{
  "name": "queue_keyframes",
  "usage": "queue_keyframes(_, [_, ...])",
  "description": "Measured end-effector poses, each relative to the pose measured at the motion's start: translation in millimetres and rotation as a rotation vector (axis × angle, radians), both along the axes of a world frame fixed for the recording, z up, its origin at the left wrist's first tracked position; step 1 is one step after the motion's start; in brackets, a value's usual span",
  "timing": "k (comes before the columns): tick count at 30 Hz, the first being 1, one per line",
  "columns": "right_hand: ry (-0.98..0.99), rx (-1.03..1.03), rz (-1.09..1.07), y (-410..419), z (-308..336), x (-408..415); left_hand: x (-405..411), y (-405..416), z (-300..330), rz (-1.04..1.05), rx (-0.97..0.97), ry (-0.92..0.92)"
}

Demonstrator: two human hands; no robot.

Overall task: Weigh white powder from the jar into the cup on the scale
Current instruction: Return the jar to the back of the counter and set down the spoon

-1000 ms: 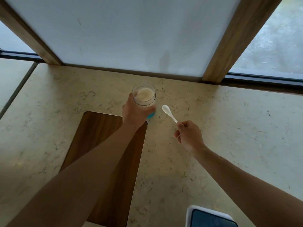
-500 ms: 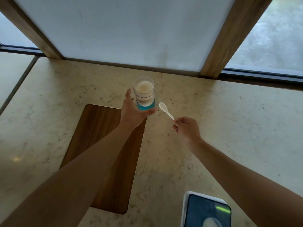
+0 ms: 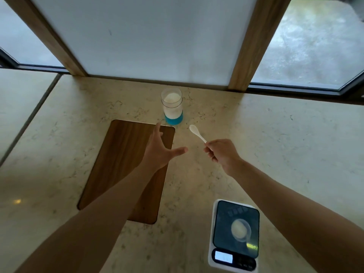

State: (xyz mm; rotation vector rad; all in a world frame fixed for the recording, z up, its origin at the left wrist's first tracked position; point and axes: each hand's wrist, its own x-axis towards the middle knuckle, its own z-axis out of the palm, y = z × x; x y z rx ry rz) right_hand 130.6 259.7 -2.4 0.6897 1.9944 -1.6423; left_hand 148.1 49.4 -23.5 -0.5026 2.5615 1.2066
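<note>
Blue-based clear jar (image 3: 172, 107) of white powder, upright, lidless, unheld.

Light is soft and dim from where I sit, all daylight from the windows (image 3: 307, 42) at the far side; the frosted panel (image 3: 145, 36) between them glows evenly. The counter (image 3: 275, 138) reads a muted yellow. A small bright glint sits on it at the near left. My arms throw only faint, diffuse shadows. The scale (image 3: 235, 233) plate mirrors the windows, so the cup (image 3: 240, 229) on it looks washed out, and the lit display is too blurred to read. The left hand (image 3: 159, 152) is slightly smeared. Wide-angle bending bows the wooden posts and counter edges outward toward the corners. The jar (image 3: 172, 105) is reasonably sharp.
</note>
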Motion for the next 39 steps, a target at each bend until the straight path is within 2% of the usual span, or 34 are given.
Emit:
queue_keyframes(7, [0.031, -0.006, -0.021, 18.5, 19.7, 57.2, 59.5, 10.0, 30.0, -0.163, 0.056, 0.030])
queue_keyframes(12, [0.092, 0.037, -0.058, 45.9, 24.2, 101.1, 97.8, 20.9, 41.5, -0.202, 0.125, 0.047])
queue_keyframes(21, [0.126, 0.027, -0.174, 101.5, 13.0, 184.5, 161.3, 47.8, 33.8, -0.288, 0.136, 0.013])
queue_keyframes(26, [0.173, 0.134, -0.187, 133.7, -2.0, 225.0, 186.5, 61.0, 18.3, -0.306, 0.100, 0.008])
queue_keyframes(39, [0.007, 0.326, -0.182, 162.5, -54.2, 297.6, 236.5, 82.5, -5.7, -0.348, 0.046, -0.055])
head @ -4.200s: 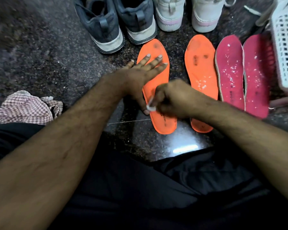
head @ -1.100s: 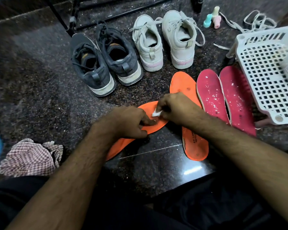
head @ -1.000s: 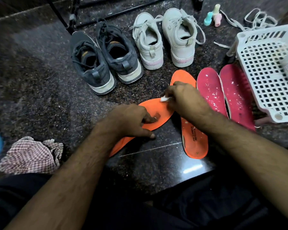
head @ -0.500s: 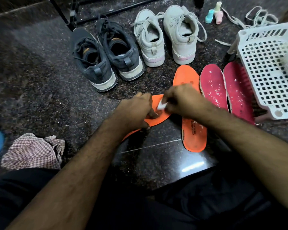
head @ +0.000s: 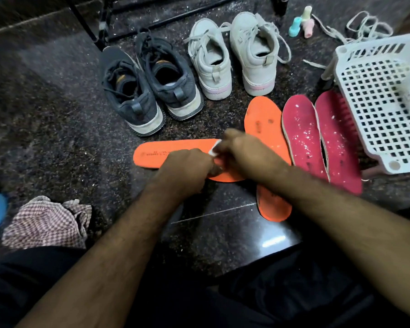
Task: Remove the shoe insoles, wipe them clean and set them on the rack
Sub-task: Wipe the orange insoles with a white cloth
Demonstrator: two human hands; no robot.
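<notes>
Both forearms reached forward from the near edge and met over the dark speckled stone floor (head: 57, 129). The left hand (head: 187, 171) was curled, fingers gripping the near edge of an orange insole (head: 175, 152) that lay crosswise, printed side up. The right hand (head: 244, 152) pinched a small white wipe (head: 214, 150) against that insole's right portion. A second orange insole (head: 260, 119) lay lengthwise just right, partly under the right forearm. Two pink insoles (head: 301, 136), flecked white, lay side by side further right, beside a white perforated basket (head: 379, 110). A checked cloth (head: 45, 223) lay near left. Farther back stood a dark grey shoe pair (head: 149, 91) and a white shoe pair (head: 232, 60). Black rack bars (head: 137, 5) crossed the far floor.
</notes>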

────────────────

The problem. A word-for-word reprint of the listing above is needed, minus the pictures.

Solution below.
{
  "name": "queue_keyframes",
  "usage": "queue_keyframes(_, [_, ...])",
  "description": "Measured end-effector poses, each relative to the pose measured at the motion's start: translation in millimetres and rotation as a rotation vector (axis × angle, radians), both along the axes of a world frame fixed for the recording, z up, its origin at the left wrist's first tracked position; step 1 is one step after the motion's start; in brackets, a value's usual span",
  "timing": "k (comes before the columns): tick count at 30 Hz, the first being 1, one per line",
  "columns": "right_hand: ry (-0.98..0.99), rx (-1.03..1.03), rz (-1.09..1.07), y (-410..419), z (-308..336), x (-408..415); left_hand: x (-405..411), y (-405..416), z (-300..330), rz (-1.04..1.05), rx (-0.97..0.97), ry (-0.92..0.92)"
}

Demonstrator: two human hands; no robot.

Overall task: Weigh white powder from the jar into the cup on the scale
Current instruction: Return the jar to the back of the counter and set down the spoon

-1000 ms: 
-500 ms: 
+0 ms: 

State: (xyz mm; rotation vector rad; all in a world frame fixed for the recording, z up, its origin at the left wrist's first tracked position; point and axes: each hand's wrist, its own x-axis towards the middle knuckle, its own z-axis out of the palm, y = z × x; x y z rx ry rz) right_hand 130.6 259.7 -2.4 0.6897 1.9944 -1.6423; left_hand 148.1 49.4 -23.5 -0.5026 2.5615 1.2066
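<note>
Blue-based clear jar (image 3: 172, 107) of white powder, upright, lidless, unheld.

Light is soft and dim from where I sit, all daylight from the windows (image 3: 307, 42) at the far side; the frosted panel (image 3: 145, 36) between them glows evenly. The counter (image 3: 275, 138) reads a muted yellow. A small bright glint sits on it at the near left. My arms throw only faint, diffuse shadows. The scale (image 3: 235, 233) plate mirrors the windows, so the cup (image 3: 240, 229) on it looks washed out, and the lit display is too blurred to read. The left hand (image 3: 159, 152) is slightly smeared. Wide-angle bending bows the wooden posts and counter edges outward toward the corners. The jar (image 3: 172, 105) is reasonably sharp.
</note>
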Motion for the next 39 steps, a target at each bend until the straight path is within 2% of the usual span, or 34 are given.
Emit:
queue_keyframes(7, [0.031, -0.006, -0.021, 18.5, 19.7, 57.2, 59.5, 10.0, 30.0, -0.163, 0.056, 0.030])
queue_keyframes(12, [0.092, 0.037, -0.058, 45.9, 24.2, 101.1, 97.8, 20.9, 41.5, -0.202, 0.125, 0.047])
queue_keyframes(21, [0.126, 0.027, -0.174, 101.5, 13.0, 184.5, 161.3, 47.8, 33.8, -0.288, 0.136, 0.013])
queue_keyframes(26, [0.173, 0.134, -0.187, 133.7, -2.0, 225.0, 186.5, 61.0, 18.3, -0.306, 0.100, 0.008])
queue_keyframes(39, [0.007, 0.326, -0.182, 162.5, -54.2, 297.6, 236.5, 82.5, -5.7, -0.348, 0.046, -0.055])
head @ -4.200s: 
head @ -1.100s: 
head @ -1.000s: 
head @ -0.500s: 
head @ +0.000s: 
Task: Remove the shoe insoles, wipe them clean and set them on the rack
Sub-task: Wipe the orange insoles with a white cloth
Demonstrator: two human hands; no robot.
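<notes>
Both forearms reached forward from the near edge and met over the dark speckled stone floor (head: 57, 129). The left hand (head: 187, 171) was curled, fingers gripping the near edge of an orange insole (head: 175, 152) that lay crosswise, printed side up. The right hand (head: 244, 152) pinched a small white wipe (head: 214, 150) against that insole's right portion. A second orange insole (head: 260, 119) lay lengthwise just right, partly under the right forearm. Two pink insoles (head: 301, 136), flecked white, lay side by side further right, beside a white perforated basket (head: 379, 110). A checked cloth (head: 45, 223) lay near left. Farther back stood a dark grey shoe pair (head: 149, 91) and a white shoe pair (head: 232, 60). Black rack bars (head: 137, 5) crossed the far floor.
</notes>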

For this exercise, nothing more remains to be done.